• [THE PROBLEM]:
Excluding any images, copy all of the lines below precisely as written.

───── GIVEN DATA ─────

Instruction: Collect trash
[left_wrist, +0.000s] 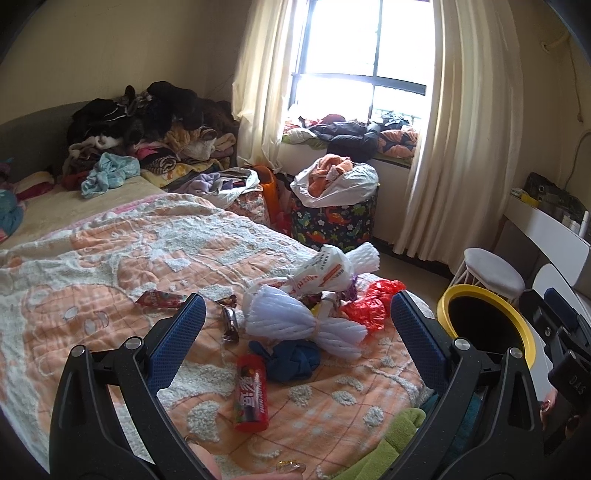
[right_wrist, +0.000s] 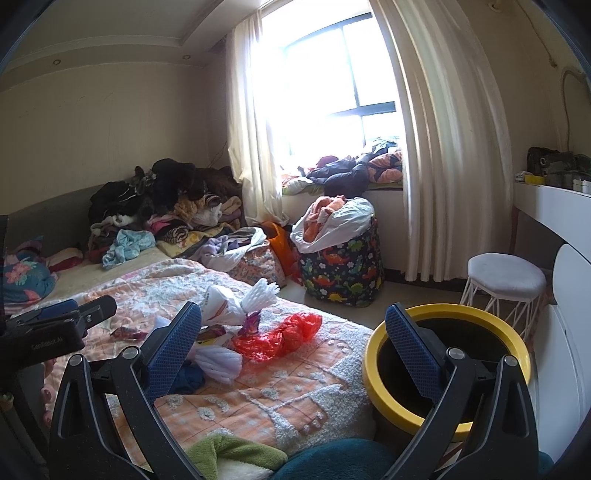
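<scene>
Trash lies on the orange and white bedspread (left_wrist: 92, 266): a red snack tube (left_wrist: 251, 395), white foam fruit nets (left_wrist: 295, 317), a white printed plastic bag (left_wrist: 325, 273), a red plastic bag (left_wrist: 369, 299), a red candy wrapper (left_wrist: 159, 297) and a dark wrapper (left_wrist: 231, 325). A blue cloth bundle (left_wrist: 291, 358) lies by the tube. My left gripper (left_wrist: 295, 325) is open above this pile, holding nothing. The yellow-rimmed bin (right_wrist: 447, 365) stands beside the bed. My right gripper (right_wrist: 291, 339) is open and empty, between the red plastic bag (right_wrist: 280, 332) and the bin.
Clothes are piled at the head of the bed (right_wrist: 166, 206) and on the windowsill (right_wrist: 351, 166). A dinosaur-print hamper (right_wrist: 340, 266) and a white stool (right_wrist: 506, 280) stand on the floor. A white desk (right_wrist: 554, 210) is at right. Green cloth (right_wrist: 229, 454) lies at the bed's near edge.
</scene>
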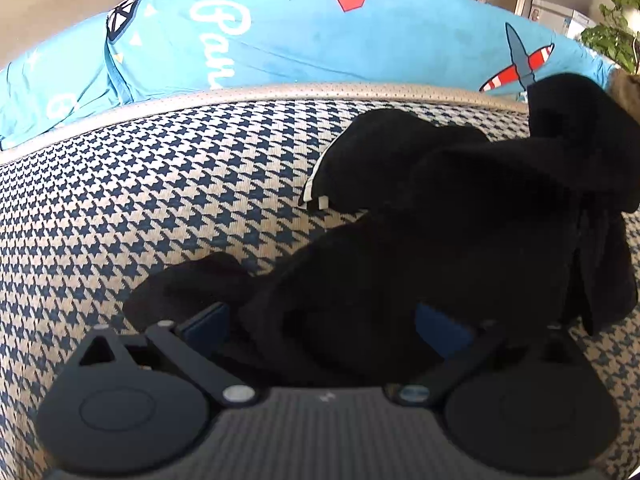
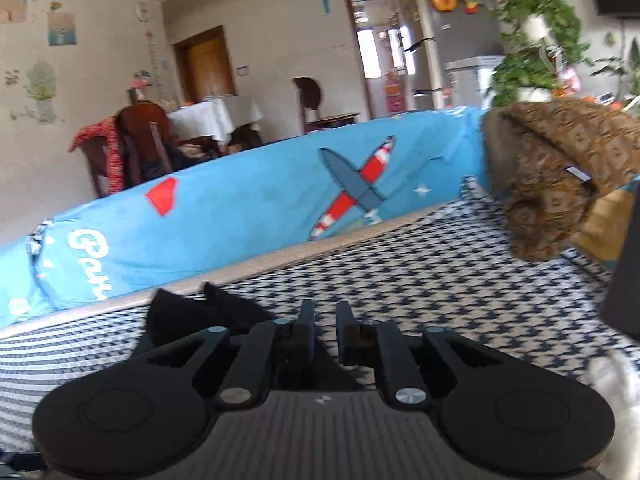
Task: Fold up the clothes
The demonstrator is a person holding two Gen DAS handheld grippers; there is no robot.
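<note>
I am reading "Pan" on the blue cover [image 1: 280,40]. Black garment [image 1: 440,240] is lying crumpled on the houndstooth cushion [image 1: 160,200], spilling between the left gripper's [image 1: 324,328] wide jaws; the right gripper [image 2: 322,320] is showing narrow, empty jaws.

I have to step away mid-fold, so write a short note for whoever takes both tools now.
Left tool: fingers spread wide around a bunch of the black garment; no grip visible.
Right tool: fingers nearly together, nothing seen between them, raised above the checked sofa seat.
Garment: crumpled heap on the seat, in front of the blue backrest cover; a brown patterned cloth lies at the seat's right end.
Done: no fold visible.
Left: spread the garment flat, then fold it.
</note>
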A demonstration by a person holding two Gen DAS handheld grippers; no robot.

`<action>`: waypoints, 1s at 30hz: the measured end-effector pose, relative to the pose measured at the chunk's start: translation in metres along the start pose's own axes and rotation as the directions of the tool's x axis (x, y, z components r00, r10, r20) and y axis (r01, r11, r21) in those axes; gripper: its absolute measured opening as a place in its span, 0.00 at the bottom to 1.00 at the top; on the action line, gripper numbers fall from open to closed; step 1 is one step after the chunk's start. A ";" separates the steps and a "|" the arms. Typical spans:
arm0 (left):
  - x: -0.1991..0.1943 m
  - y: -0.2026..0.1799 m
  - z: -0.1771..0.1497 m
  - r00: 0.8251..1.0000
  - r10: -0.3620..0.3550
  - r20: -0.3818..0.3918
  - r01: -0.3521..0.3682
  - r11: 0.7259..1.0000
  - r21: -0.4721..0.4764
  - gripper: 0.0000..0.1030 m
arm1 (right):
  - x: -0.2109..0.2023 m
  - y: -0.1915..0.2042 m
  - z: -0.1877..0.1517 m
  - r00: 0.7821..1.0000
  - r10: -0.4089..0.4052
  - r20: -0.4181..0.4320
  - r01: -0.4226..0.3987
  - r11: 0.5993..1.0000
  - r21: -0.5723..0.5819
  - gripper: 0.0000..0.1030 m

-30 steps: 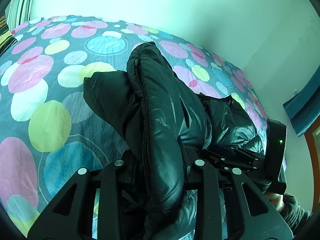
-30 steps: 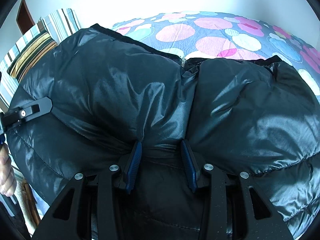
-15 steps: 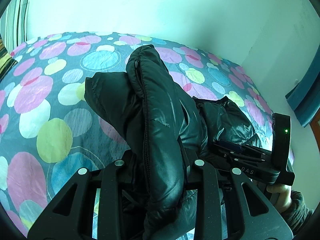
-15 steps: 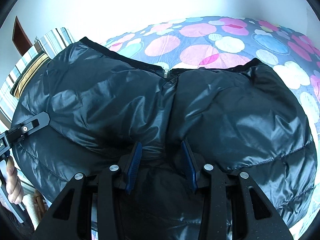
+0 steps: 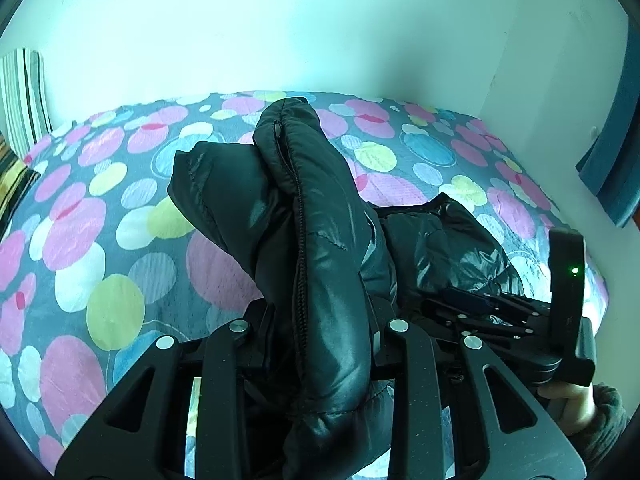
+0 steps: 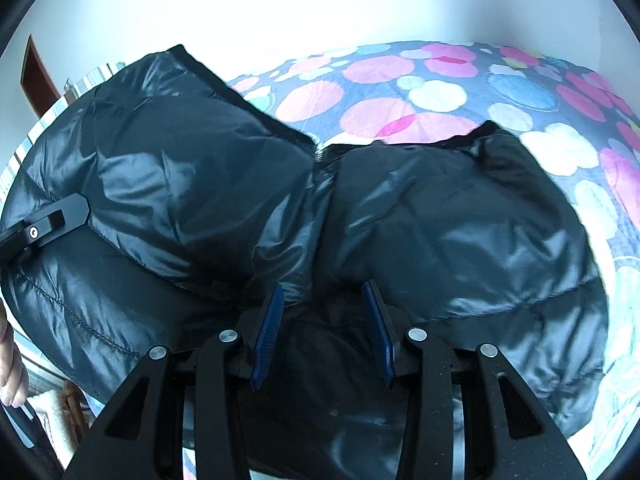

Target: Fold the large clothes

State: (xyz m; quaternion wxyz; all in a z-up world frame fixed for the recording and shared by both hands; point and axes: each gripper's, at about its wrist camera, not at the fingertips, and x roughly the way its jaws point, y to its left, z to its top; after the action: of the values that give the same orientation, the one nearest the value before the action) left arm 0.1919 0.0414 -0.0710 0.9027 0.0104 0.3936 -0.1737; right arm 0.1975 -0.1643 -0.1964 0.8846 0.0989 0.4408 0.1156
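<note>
Jacket [image 5: 320, 240], black and puffy, hangs above the bed [image 5: 100, 220], bunched between both tools: left tool [image 5: 320, 320] clamps its zipper edge, right tool [image 6: 324, 320] grips its shiny hem.

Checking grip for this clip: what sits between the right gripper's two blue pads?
A bunched fold of the black puffer jacket fills the gap between the right gripper's pads, seen in the right wrist view.

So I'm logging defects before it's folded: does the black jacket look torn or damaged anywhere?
One spot: the black puffer jacket shows a small nick in its shell beside the zipper. It may be only a crease. Nothing else stands out.
</note>
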 end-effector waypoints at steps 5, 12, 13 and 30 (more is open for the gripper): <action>0.000 -0.014 0.002 1.000 0.021 0.008 -0.021 0.999 0.036 0.29 | -0.016 -0.012 -0.003 0.999 -0.044 0.023 0.044 0.999 0.007 0.40; 0.000 -0.027 0.005 0.999 0.048 0.009 -0.048 0.997 0.067 0.29 | -0.030 -0.017 -0.015 0.995 -0.092 0.043 0.092 0.996 -0.015 0.40; 0.000 -0.031 0.006 0.999 0.054 0.009 -0.054 0.996 0.071 0.29 | -0.031 -0.017 -0.016 0.994 -0.096 0.045 0.097 0.995 -0.019 0.40; 0.017 -0.124 0.015 0.994 0.100 0.033 -0.105 0.966 0.234 0.29 | -0.073 -0.072 -0.035 0.961 -0.261 0.088 0.256 0.965 0.064 0.44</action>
State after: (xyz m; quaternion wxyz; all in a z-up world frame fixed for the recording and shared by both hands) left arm 0.1735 -0.0829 -0.0586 0.9069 0.1360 0.3596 -0.1725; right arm 0.1354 -0.2521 -0.1816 0.9094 0.0688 0.4099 -0.0171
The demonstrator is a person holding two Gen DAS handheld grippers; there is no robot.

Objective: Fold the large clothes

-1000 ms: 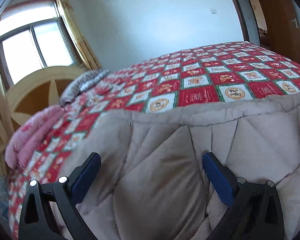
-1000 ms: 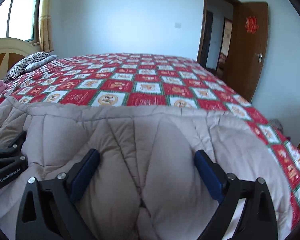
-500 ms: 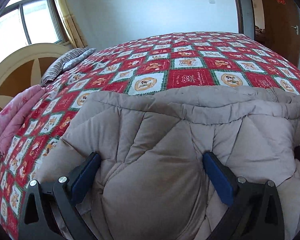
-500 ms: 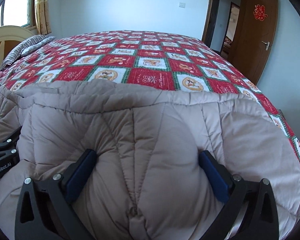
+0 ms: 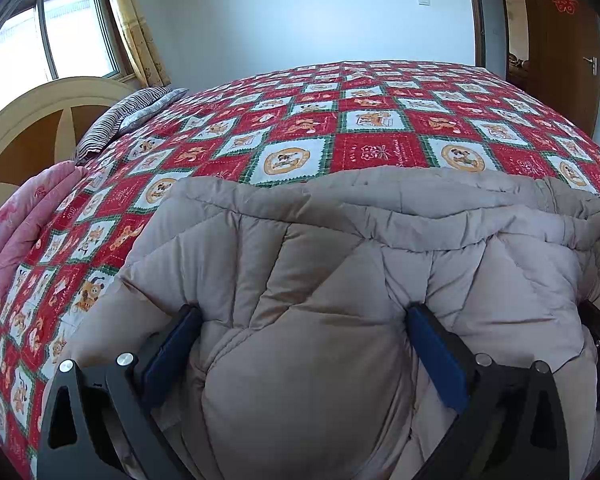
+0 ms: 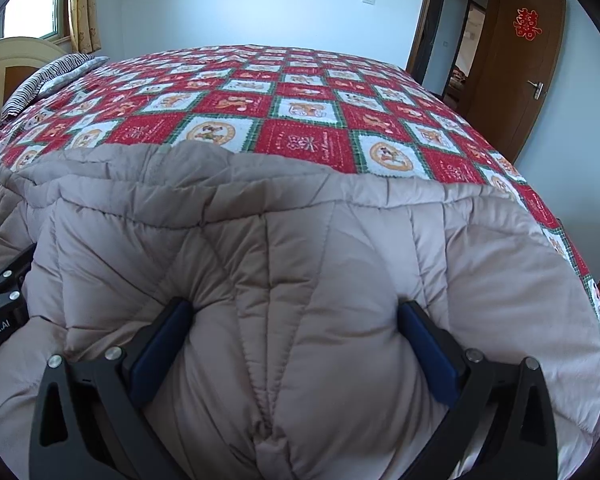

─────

• [SOLVED EXERCISE]:
Instruction: Collect trash
[left_wrist, +0.000s] 
[right_wrist, +0.000s] 
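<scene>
Trash lies on the orange and white bedspread (left_wrist: 92, 266): a red snack tube (left_wrist: 251, 395), white foam fruit nets (left_wrist: 295, 317), a white printed plastic bag (left_wrist: 325, 273), a red plastic bag (left_wrist: 369, 299), a red candy wrapper (left_wrist: 159, 297) and a dark wrapper (left_wrist: 231, 325). A blue cloth bundle (left_wrist: 291, 358) lies by the tube. My left gripper (left_wrist: 295, 325) is open above this pile, holding nothing. The yellow-rimmed bin (right_wrist: 447, 365) stands beside the bed. My right gripper (right_wrist: 291, 339) is open and empty, between the red plastic bag (right_wrist: 280, 332) and the bin.
Clothes are piled at the head of the bed (right_wrist: 166, 206) and on the windowsill (right_wrist: 351, 166). A dinosaur-print hamper (right_wrist: 340, 266) and a white stool (right_wrist: 506, 280) stand on the floor. A white desk (right_wrist: 554, 210) is at right. Green cloth (right_wrist: 229, 454) lies at the bed's near edge.
</scene>
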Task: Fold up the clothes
The demonstrator is a person holding two Gen DAS handheld grippers; there is no robot.
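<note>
I am reading "Pan" on the blue cover [image 1: 280,40]. Black garment [image 1: 440,240] is lying crumpled on the houndstooth cushion [image 1: 160,200], spilling between the left gripper's [image 1: 324,328] wide jaws; the right gripper [image 2: 322,320] is showing narrow, empty jaws.

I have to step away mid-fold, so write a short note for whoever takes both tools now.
Left tool: fingers spread wide around a bunch of the black garment; no grip visible.
Right tool: fingers nearly together, nothing seen between them, raised above the checked sofa seat.
Garment: crumpled heap on the seat, in front of the blue backrest cover; a brown patterned cloth lies at the seat's right end.
Done: no fold visible.
Left: spread the garment flat, then fold it.
</note>
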A demonstration by a person holding two Gen DAS handheld grippers; no robot.

`<action>`: waypoints, 1s at 30hz: the measured end-effector pose, relative to the pose measured at the chunk's start: translation in metres along the start pose's own axes and rotation as the directions of the tool's x axis (x, y, z components r00, r10, r20) and y axis (r01, r11, r21) in those axes; gripper: its absolute measured opening as a place in its span, 0.00 at the bottom to 1.00 at the top; on the action line, gripper numbers fall from open to closed; step 1 is one step after the chunk's start. A ";" separates the steps and a "|" the arms. Typical spans:
arm0 (left):
  - x: -0.1991..0.1943 m
  - y: -0.2026..0.1799 m
  - z: -0.1771..0.1497 m
  - r00: 0.8251..1.0000
  - r10: -0.3620..0.3550
  - r20: -0.3818..0.3918
  - r01: -0.3521..0.3682
  - r11: 0.7259..1.0000
  - r21: -0.4721..0.4764
  - gripper: 0.0000..0.1030 m
arm1 (right):
  - x: -0.2109..0.2023 m
  - y: -0.1915..0.2042 m
  - z: -0.1877..0.1517 m
  - r00: 0.7821..1.0000
  - r10: -0.4089..0.4052
  - r20: -0.4181..0.4320
  - r01: -0.4226..0.3987
  - r11: 0.5993..1.0000
  - r21: -0.5723..0.5819
  - gripper: 0.0000..0.1030 m

-30 steps: 
-30 steps: 
-15 steps: 
-15 steps: 
+0 steps: 
+0 steps: 

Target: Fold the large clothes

State: (xyz m; quaternion wxyz; all in a z-up world frame fixed for the recording and shared by both hands; point and axes: each gripper's, at about its wrist camera, not at the fingertips, and x roughly the way its jaws point, y to its left, z to its top; after the action: of the values that give the same orientation, the one nearest the value before the action) left arm 0.1919 0.0414 -0.0710 0.9027 0.0104 0.3936 -0.1737; right arm 0.1975 -0.1643 -0.1964 0.8846 0.0989 0.4408 0.1156
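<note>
Jacket [image 5: 320, 240], black and puffy, hangs above the bed [image 5: 100, 220], bunched between both tools: left tool [image 5: 320, 320] clamps its zipper edge, right tool [image 6: 324, 320] grips its shiny hem.

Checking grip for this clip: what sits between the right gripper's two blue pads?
A bunched fold of the black puffer jacket fills the gap between the right gripper's pads, seen in the right wrist view.

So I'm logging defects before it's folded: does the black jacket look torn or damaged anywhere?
One spot: the black puffer jacket shows a small nick in its shell beside the zipper. It may be only a crease. Nothing else stands out.
</note>
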 end-effector waypoints at steps 5, 12, 13 and 30 (more is open for the gripper): <action>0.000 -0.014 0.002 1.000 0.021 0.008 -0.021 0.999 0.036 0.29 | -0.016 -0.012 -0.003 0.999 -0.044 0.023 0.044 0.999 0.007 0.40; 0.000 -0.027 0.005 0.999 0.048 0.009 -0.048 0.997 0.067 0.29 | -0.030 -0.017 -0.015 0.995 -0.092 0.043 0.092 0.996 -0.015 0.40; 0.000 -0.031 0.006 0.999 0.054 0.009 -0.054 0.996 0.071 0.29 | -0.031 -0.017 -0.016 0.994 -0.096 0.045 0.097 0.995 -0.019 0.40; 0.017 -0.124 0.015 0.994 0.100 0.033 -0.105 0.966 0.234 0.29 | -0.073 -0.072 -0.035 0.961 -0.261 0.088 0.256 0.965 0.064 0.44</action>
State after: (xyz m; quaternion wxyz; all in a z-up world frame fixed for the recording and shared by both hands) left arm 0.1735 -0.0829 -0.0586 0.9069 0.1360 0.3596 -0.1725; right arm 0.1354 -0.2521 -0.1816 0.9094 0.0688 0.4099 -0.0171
The demonstrator is a person holding two Gen DAS handheld grippers; there is no robot.

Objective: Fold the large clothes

-1000 ms: 
-1000 ms: 
-500 ms: 
-500 ms: 
+0 ms: 
+0 ms: 

This exercise is now complete.